To determine whether you should use this parameter you should carefully inspect how the image you choose to provision is behaving. If the description above matches your case and you are getting connection failure message in the middle of the installation process for your blueprints, a restart probably occurred and you should try this parameter.

Before using this parameter we advice to check whether this is really your case.

AMIs not found

If using the imageId of a Windows community AMI, you may find that the AMI is deleted after a few weeks.

VM Provisioning Times Out

In some environments, provisioning of Windows VMs can take a very long time to return a usable VM. If the image is old, it may install many security updates (and reboot several times) before it is usable.

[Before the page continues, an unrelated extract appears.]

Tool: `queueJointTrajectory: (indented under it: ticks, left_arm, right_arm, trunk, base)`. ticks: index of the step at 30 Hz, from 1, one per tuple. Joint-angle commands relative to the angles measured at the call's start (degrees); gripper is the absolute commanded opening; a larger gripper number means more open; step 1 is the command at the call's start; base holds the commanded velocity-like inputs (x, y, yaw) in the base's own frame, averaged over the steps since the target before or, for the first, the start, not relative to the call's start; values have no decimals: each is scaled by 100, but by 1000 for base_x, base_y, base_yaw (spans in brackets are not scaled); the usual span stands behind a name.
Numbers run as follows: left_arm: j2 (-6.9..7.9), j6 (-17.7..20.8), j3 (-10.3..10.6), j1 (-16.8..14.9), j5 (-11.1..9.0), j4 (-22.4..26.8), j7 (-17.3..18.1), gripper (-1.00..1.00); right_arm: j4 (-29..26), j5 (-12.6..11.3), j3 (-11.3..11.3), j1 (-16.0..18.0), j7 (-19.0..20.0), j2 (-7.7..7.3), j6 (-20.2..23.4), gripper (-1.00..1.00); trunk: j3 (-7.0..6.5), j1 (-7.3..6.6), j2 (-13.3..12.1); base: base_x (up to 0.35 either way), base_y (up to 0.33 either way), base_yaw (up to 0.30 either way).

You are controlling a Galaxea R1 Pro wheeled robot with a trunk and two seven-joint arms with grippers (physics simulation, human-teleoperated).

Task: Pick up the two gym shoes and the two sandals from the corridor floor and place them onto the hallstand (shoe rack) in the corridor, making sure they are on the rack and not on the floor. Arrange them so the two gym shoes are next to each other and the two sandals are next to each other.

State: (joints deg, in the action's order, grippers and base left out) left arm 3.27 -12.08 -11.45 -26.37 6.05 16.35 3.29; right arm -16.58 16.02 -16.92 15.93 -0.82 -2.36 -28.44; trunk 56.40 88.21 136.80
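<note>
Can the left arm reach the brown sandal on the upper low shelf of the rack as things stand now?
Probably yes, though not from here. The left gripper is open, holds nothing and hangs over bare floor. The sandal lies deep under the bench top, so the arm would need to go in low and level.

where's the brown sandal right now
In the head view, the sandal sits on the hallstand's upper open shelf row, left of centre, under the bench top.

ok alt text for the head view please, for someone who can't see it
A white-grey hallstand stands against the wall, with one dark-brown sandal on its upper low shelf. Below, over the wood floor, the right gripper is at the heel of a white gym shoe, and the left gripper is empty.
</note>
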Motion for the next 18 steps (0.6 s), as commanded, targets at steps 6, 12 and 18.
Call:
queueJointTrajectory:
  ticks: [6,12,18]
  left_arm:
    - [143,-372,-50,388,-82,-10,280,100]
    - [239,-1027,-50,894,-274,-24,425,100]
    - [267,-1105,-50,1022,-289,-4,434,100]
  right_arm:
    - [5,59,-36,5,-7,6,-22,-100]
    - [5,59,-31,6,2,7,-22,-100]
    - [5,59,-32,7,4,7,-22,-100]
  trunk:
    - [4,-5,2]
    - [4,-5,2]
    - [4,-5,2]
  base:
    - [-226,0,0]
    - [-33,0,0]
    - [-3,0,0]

On a VMware vCloud Director environment, the guest customizations can cause the VM to reboot (sometimes several times) before the VM is usable.

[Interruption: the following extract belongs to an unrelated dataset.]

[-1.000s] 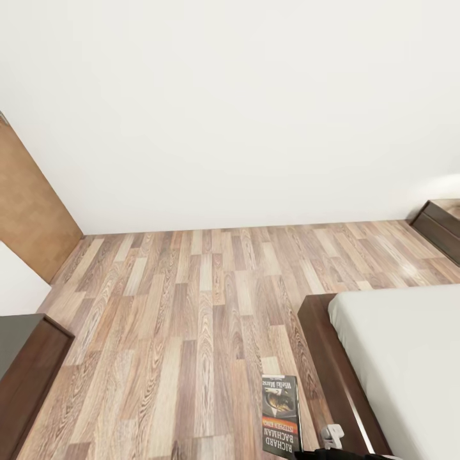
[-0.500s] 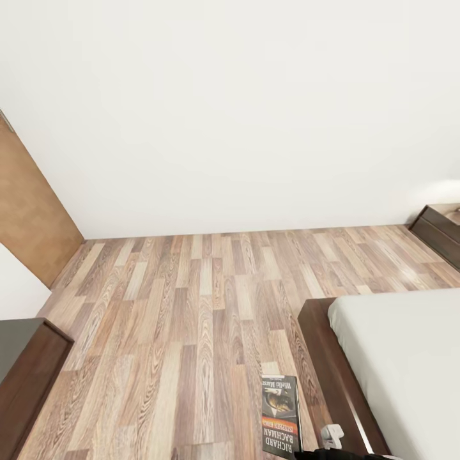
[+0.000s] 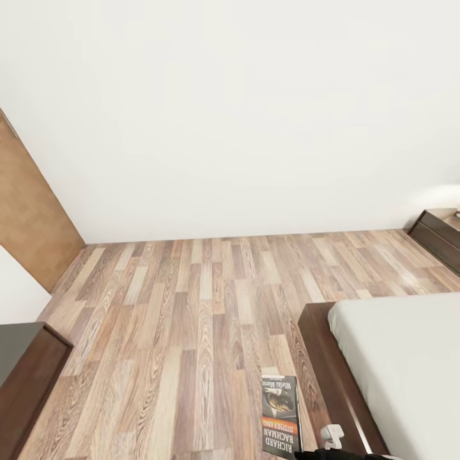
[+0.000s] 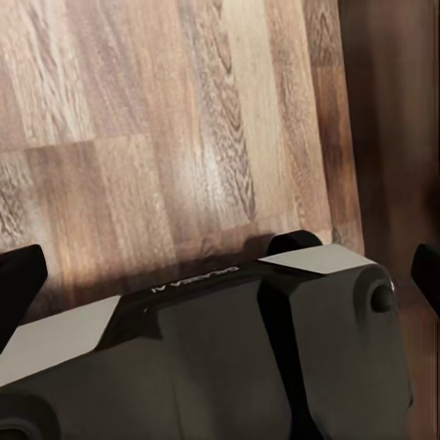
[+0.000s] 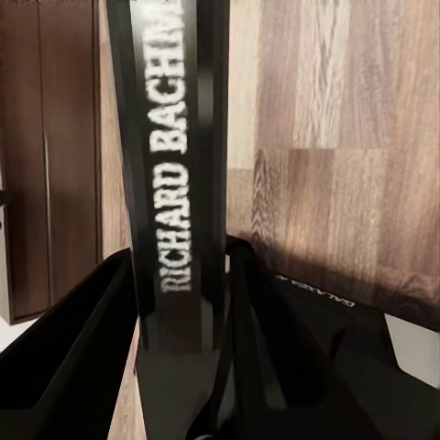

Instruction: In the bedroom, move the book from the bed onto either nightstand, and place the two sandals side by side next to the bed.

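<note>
White wall [image 3: 243, 108] and wood floor [image 3: 191, 300] spread ahead; the bed [image 3: 396, 364] sits near right, a nightstand [image 3: 441, 233] far right. The right hand [image 5: 183, 321] is clamped on the book [image 3: 280, 415], held over the floor left of the bed. The left hand [image 4: 220, 266] has its fingers apart.

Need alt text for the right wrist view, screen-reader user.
The right tool is shut on a thin dark book, seen spine-on with white lettering reading RICHARD BACHMAN between its two black fingers. Behind it is brown wood-plank floor, with dark brown wooden furniture beside it.
</note>
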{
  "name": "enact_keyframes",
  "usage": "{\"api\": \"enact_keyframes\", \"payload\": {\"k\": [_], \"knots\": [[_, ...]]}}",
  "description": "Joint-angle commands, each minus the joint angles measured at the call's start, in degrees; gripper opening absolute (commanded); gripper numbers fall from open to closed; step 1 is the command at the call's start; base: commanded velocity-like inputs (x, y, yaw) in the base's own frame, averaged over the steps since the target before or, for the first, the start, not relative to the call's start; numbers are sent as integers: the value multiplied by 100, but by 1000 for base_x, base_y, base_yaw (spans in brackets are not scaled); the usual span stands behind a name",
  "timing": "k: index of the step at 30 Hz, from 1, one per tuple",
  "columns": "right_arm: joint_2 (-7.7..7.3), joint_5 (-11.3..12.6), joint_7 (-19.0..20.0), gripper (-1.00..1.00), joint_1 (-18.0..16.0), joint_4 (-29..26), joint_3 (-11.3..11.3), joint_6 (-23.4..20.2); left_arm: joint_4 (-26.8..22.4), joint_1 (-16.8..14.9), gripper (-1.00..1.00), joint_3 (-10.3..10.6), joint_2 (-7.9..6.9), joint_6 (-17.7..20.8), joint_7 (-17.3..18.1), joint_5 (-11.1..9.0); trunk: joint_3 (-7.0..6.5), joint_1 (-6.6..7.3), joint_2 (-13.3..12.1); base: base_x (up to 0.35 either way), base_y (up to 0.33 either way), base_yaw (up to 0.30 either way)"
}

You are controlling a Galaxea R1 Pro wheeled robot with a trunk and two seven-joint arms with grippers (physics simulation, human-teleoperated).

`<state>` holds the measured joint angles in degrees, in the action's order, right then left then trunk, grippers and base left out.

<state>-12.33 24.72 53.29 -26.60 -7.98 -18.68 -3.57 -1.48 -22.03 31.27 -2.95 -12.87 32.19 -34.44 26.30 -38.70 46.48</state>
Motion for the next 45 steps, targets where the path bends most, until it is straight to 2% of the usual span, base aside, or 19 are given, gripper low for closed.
{"api": "enact_keyframes", "payload": {"k": [1,9,22,26,29,33,38,40,45], "knots": [[-1,59,14,-100,-3,-3,-39,-38,0,-3,100,46,31,-26,11,-35,-4,-1,4,0,0,0],[-5,64,16,-100,-3,-2,-31,-38,-48,-3,100,51,152,-38,62,-3,-79,-1,4,0,0,0],[-6,99,14,-100,-3,-2,-30,-38,-48,-3,100,67,144,-50,57,36,-202,-1,4,0,0,0],[-6,100,14,-100,-3,3,-30,-38,-27,-3,100,112,12,-43,10,185,-239,-1,4,0,0,0],[-6,102,14,-100,-3,4,-30,-38,-21,-3,100,227,-55,-41,-21,478,-267,-1,4,0,0,0],[-6,103,14,-100,-3,6,-30,-38,-18,-3,100,281,-54,-41,-237,813,-305,-1,4,0,0,0],[-6,103,14,-100,-3,3,-30,-38,-12,-3,100,290,4,-45,-501,892,-352,-1,4,0,0,0],[-6,103,14,-100,-3,4,-30,-38,-11,-3,100,291,57,-42,-542,901,-371,-1,4,0,0,0],[-6,103,14,-100,-3,4,-30,-38,-10,-3,100,292,73,-41,-562,902,-418,-1,4,0,0,0]]}}
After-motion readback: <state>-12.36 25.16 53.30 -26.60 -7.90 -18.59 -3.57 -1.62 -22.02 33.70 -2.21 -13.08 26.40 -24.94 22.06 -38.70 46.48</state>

This could cause the WinRM connection attempts to timeout. The location configuration option waitForWinRmAvailable defaults to 30m (i.e. 30 minutes). This can be increased if required.

Incorrectly prepared Windows templates can cause the deployment to time-out expecting an interaction by the user. You can verify if this is the case by RDPing to the in-progress deployment. It is recommended that any new Windows template be tested with a manually deployment to verify that it can be used for unattended installations and it doesn’t wait and/or require an input by the user. See Windows template settings for an Unattended Installation under Known Limitations below.

Windows log files

Details of the commands executed, and their results, can be found in the AMP log and in the AMP web-console’s activity view.

There will also be log files on the Windows Server. System errors in Windows are usually reported in the Windows Event Log -
see https://technet.microsoft.com/en-us/library/cc766042.aspx for more information.

Additional logs may be created by some Windows programs. For example, MSSQL creates a log in %programfiles%\Microsoft SQL Server\130\Setup Bootstrap\Log\ - for more information see https://msdn.microsoft.com/en-us/library/ms143702.aspx.

WinRM Commands Fail on Java Version 8u161

As described in bug BROOKLYN-592, WinRM commands in an entity fail for certain versions of Java 8 (from 8u161, fixed in 8u192).

This is caused by the Java bug JDK-8196491.

The error within AMP will look like:

org.apache.brooklyn.util.core.internal.winrm.WinRmException: (Administrator@52.87.226.190:5985) : failed to execute command: SOAPFaultException: Marshalling Error: Entity References are not allowed in SOAP documents
	at org.apache.brooklyn.util.core.internal.winrm.winrm4j.Winrm4jTool.propagate(Winrm4jTool.java:257)
	at org.apache.brooklyn.util.core.internal.winrm.winrm4j.Winrm4jTool.exec(Winrm4jTool.java:214)
	at org.apache.brooklyn.util.core.internal.winrm.winrm4j.Winrm4jTool.executeCommand(Winrm4jTool.java:117)
    ...
Caused by: java.lang.UnsupportedOperationException: Entity References are not allowed in SOAP documents
	at com.sun.xml.internal.messaging.saaj.soap.SOAPDocumentImpl.createEntityReference(SOAPDocumentImpl.java:148)
    ...

The workaround is to downgrade Java to 8u151 or similar, or upgrade to 8u192 or later.